(Supplied information begins)

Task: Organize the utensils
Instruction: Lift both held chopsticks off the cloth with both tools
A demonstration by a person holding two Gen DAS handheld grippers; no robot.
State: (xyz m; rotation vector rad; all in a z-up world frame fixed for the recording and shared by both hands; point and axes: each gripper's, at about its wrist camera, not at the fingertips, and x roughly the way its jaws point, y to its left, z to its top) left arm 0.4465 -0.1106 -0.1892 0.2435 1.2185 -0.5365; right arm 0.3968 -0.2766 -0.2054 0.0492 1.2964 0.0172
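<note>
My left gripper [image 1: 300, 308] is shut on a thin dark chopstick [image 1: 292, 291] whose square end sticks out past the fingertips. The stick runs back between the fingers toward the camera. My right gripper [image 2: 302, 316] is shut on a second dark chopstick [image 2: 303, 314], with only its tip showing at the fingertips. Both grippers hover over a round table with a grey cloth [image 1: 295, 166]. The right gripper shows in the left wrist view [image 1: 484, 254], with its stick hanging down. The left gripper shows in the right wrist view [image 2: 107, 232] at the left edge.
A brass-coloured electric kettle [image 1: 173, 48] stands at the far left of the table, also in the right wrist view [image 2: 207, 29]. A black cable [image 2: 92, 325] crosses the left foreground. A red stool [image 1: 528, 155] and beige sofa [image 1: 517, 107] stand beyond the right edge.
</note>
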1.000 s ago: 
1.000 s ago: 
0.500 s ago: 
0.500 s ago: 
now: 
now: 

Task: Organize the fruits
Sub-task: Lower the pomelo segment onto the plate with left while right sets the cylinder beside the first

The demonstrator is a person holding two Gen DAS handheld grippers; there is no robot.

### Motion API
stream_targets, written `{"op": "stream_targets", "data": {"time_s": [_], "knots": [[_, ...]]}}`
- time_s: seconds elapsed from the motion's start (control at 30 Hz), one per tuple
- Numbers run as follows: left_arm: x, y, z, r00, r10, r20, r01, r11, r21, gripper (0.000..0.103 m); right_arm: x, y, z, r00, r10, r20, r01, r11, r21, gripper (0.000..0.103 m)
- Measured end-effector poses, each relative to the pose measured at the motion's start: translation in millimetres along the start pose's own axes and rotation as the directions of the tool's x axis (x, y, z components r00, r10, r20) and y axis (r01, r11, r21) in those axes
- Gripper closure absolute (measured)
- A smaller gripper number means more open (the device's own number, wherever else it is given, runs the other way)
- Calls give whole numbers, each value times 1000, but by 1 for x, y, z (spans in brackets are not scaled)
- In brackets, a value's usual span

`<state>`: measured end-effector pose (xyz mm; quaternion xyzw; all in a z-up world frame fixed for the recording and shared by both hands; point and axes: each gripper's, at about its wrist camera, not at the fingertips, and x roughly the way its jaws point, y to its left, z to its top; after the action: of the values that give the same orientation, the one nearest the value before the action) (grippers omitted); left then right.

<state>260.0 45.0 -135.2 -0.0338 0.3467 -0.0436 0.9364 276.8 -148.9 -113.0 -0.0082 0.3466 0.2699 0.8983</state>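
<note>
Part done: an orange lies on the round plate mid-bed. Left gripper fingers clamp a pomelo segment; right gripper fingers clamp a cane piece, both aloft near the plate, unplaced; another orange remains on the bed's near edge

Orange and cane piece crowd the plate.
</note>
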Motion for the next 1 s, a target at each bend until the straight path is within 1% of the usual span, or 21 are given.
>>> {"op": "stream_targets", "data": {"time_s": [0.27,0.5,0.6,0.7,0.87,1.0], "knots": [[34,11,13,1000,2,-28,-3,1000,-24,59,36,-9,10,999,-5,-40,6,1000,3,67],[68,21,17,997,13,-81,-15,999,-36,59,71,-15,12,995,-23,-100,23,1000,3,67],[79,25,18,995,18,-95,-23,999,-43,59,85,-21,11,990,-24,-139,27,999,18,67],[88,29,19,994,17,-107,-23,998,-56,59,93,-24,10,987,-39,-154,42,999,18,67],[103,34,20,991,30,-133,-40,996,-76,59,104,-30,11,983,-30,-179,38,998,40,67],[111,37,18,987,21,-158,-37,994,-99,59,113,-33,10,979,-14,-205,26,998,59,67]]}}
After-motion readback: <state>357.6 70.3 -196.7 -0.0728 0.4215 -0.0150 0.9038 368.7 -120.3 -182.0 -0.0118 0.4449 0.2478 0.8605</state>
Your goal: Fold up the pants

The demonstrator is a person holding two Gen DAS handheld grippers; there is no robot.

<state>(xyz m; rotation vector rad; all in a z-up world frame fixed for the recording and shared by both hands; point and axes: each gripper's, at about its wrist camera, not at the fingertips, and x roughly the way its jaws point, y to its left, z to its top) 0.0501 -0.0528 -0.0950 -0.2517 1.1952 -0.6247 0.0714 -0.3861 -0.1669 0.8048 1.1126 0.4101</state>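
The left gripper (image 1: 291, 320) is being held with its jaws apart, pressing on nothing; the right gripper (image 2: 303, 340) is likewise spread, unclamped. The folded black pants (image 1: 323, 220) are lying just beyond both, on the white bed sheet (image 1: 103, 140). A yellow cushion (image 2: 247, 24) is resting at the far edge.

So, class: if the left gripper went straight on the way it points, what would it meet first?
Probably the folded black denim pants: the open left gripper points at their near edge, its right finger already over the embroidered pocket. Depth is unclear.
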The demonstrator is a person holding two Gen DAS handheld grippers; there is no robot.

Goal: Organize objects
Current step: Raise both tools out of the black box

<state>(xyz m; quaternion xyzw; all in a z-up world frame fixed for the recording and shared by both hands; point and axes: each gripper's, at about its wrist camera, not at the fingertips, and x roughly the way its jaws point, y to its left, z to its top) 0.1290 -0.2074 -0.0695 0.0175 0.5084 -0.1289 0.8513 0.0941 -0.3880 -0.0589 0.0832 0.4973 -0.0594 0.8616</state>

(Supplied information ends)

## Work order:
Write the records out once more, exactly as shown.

## Solution to this problem:
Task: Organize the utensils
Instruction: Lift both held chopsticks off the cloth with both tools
A demonstration by a person holding two Gen DAS handheld grippers; no robot.
State: (xyz m; rotation vector rad; all in a z-up world frame fixed for the recording and shared by both hands; point and axes: each gripper's, at about its wrist camera, not at the fingertips, and x roughly the way its jaws point, y to its left, z to its top) left arm 0.4465 -0.1106 -0.1892 0.2435 1.2185 -0.5365; right arm 0.3968 -0.2766 -0.2054 0.0492 1.2964 0.0172
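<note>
My left gripper [image 1: 300, 308] is shut on a thin dark chopstick [image 1: 292, 291] whose square end sticks out past the fingertips. The stick runs back between the fingers toward the camera. My right gripper [image 2: 302, 316] is shut on a second dark chopstick [image 2: 303, 314], with only its tip showing at the fingertips. Both grippers hover over a round table with a grey cloth [image 1: 295, 166]. The right gripper shows in the left wrist view [image 1: 484, 254], with its stick hanging down. The left gripper shows in the right wrist view [image 2: 107, 232] at the left edge.
A brass-coloured electric kettle [image 1: 173, 48] stands at the far left of the table, also in the right wrist view [image 2: 207, 29]. A black cable [image 2: 92, 325] crosses the left foreground. A red stool [image 1: 528, 155] and beige sofa [image 1: 517, 107] stand beyond the right edge.
</note>
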1.000 s ago: 
1.000 s ago: 
0.500 s ago: 
0.500 s ago: 
now: 
now: 

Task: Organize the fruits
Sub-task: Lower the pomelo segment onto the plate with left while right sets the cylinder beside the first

The demonstrator is a person holding two Gen DAS handheld grippers; there is no robot.

### Motion API
stream_targets, written `{"op": "stream_targets", "data": {"time_s": [_], "knots": [[_, ...]]}}`
- time_s: seconds elapsed from the motion's start (control at 30 Hz), one per tuple
- Numbers run as follows: left_arm: x, y, z, r00, r10, r20, r01, r11, r21, gripper (0.000..0.103 m); right_arm: x, y, z, r00, r10, r20, r01, r11, r21, gripper (0.000..0.103 m)
- Measured end-effector poses, each relative to the pose measured at the motion's start: translation in millimetres along the start pose's own axes and rotation as the directions of the tool's x axis (x, y, z components r00, r10, r20) and y axis (r01, r11, r21) in those axes
- Gripper closure absolute (measured)
- A smaller gripper number means more open (the device's own number, wherever else it is given, runs the other way)
- Calls give whole numbers, each value times 1000, but by 1 for x, y, z (spans in brackets are not scaled)
- In brackets, a value's usual span

`<state>`: measured end-effector pose (xyz mm; quaternion xyzw; all in a z-up world frame fixed for the recording and shared by both hands; point and axes: each gripper's, at about its wrist camera, not at the fingertips, and x roughly the way its jaws point, y to its left, z to its top; after the action: of the values that give the same orientation, the one nearest the value before the action) (grippers omitted); left then right.

<state>260.0 45.0 -135.2 -0.0338 0.3467 -0.0436 0.9364 276.8 -148.9 -113.0 -0.0082 0.3466 0.2699 0.8983</state>
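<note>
Part done: an orange lies on the round plate mid-bed. Left gripper fingers clamp a pomelo segment; right gripper fingers clamp a cane piece, both aloft near the plate, unplaced; another orange remains on the bed's near edge

Orange and cane piece crowd the plate.
</note>
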Motion for the next 1 s, a target at each bend until the straight path is within 1% of the usual span, or 21 are given.
>>> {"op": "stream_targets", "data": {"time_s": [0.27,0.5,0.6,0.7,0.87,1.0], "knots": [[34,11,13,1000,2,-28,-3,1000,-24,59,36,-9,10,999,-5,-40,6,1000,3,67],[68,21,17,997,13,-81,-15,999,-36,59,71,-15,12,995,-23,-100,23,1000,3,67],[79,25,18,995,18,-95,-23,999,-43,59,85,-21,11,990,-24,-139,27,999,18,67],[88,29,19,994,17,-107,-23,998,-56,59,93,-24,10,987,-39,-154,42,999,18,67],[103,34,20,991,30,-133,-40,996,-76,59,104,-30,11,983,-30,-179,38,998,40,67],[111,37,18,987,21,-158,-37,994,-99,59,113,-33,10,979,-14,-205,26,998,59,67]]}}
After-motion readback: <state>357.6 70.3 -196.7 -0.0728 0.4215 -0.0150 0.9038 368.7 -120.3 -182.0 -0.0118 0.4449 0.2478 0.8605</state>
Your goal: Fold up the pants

The demonstrator is a person holding two Gen DAS handheld grippers; there is no robot.

<state>(xyz m; rotation vector rad; all in a z-up world frame fixed for the recording and shared by both hands; point and axes: each gripper's, at about its wrist camera, not at the fingertips, and x roughly the way its jaws point, y to its left, z to its top) 0.0501 -0.0528 -0.0950 -0.2517 1.1952 -0.6247 0.0714 -0.3861 -0.1669 0.8048 1.1126 0.4101</state>
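The left gripper (image 1: 291, 320) is being held with its jaws apart, pressing on nothing; the right gripper (image 2: 303, 340) is likewise spread, unclamped. The folded black pants (image 1: 323, 220) are lying just beyond both, on the white bed sheet (image 1: 103, 140). A yellow cushion (image 2: 247, 24) is resting at the far edge.

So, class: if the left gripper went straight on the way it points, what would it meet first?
Probably the folded black denim pants: the open left gripper points at their near edge, its right finger already over the embroidered pocket. Depth is unclear.
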The demonstrator is a person holding two Gen DAS handheld grippers; there is no robot.

Goal: Organize objects
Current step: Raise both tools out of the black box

<state>(xyz m; quaternion xyzw; all in a z-up world frame fixed for the recording and shared by both hands; point and axes: each gripper's, at about its wrist camera, not at the fingertips, and x roughly the way its jaws point, y to its left, z to its top) 0.1290 -0.2074 -0.0695 0.0175 0.5084 -0.1289 0.8513 0.0941 -0.3880 -0.0589 0.0832 0.4973 -0.0594 0.8616</state>

For this exercise, nothing more is required.